Зашумели.
–
– Как это контрреволюционная? При царе за неё в тюрьму сажали и при советской власти петь нельзя? От имени своей дивизии, от имени двенадцати тысяч вооруженных революционных крестьян (а «товарищей» в Александровке человек триста) требую, чтобы исполнили наш народный гимн – иначе нам с вами не по пути!
Пошептались, дают добро… Ну а хор наш, из «Просвиты»[128], грянул – аж стены затряслись.
Спели. Снова вышел военком.
– А теперь, товарищи, будет исполнен гимн трудящихся всех наций.
Богдан положил льюис на плечо.
– Пусть его александровские жидки слушают, мне он не по душе.
Все так и обмерли. Мы вышли, вскочили в седла, и пока «товарищи» опомнились, нас и след простыл.
На дворе слышатся голоса. Выглядываю в окно. Приехал какой-то дородный мужчина на могучем сером коне. С ним другой, маленький, на приземистом киргизе.
– Боровицкий атаман Солонько[129].
– Дон Кихот и Санчо, – смеется Петро Чучупак, начальник штаба.
Здоровяк, пригнувшись в дверях, входит в дом. Одет в высокие рыбацкие сапоги, черный бушлат и меховую шапку-финку. На плечах льюис, за поясом револьвер и пять гранат. Поставив в угол оружие, пожимает всем руки.
– Ну что, Солонько, много этой зимой «товарищей» засолил? – спрашивает Хмара.
– Это вы их тут солите и закапываете. У нас проще: за ноги и в Днепр! Плыви себе в Черное море… Правда, Мамай?
Белоярский атаман мотнул головой.
– Хорошо тебе – выше-то по течению. Набросал трупов прошлым летом, а у нас в плавнях затор. Всю сечь мне про-смердели.

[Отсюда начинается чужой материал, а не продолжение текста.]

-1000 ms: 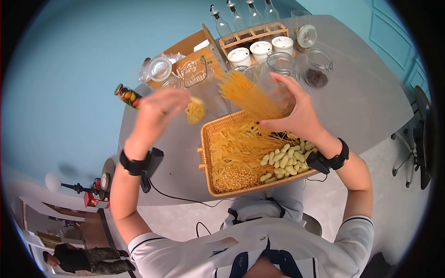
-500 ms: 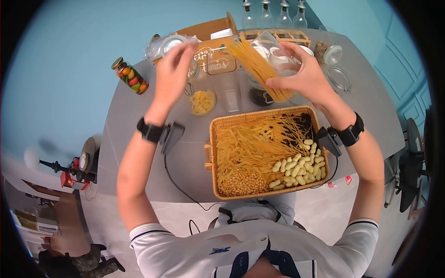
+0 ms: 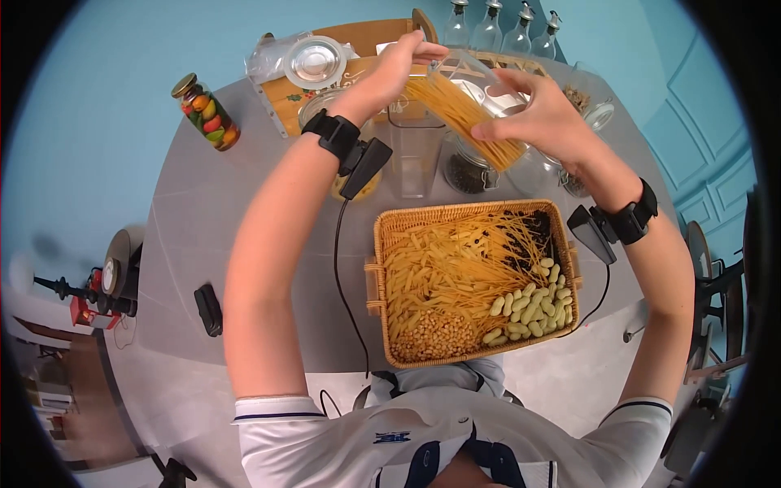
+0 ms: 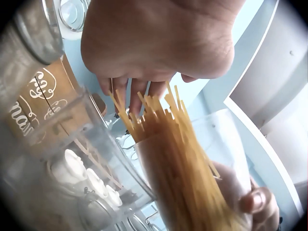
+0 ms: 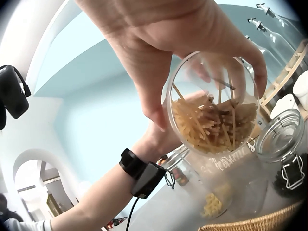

– А ко мне несло трипольских[130], да и твоих тоже! – Солонько повернулся к Черному.
С лавки встал Петро. Это был сдержанный, немолодой уже офицер – на вид лет под сорок. Простое лицо с немного печальным выражением карих глаз резко отличало его от брата Василя, русоволосого красавца, чьи серо-голубые глаза всё еще искрились мальчишеским озорством[131].
– Ну, братцы, все собрались – можем приступать. Во-первых, если кто не знает, у соседей вчера кое-что поменялось. Коцуру прислали из Киева ревком, председателей парторганизации и ЧК, военкома – всего девять шишек. А у Свирида ж и свои есть. После совместного заседания командированных по его приказу утопили в колодце[132], спустили красное знамя над штабом и подняли черное – знамя анархистов[133]. Нам это важно только потому, что Коцур начал открытую войну с российскими большевиками. Мириться с ним незачем.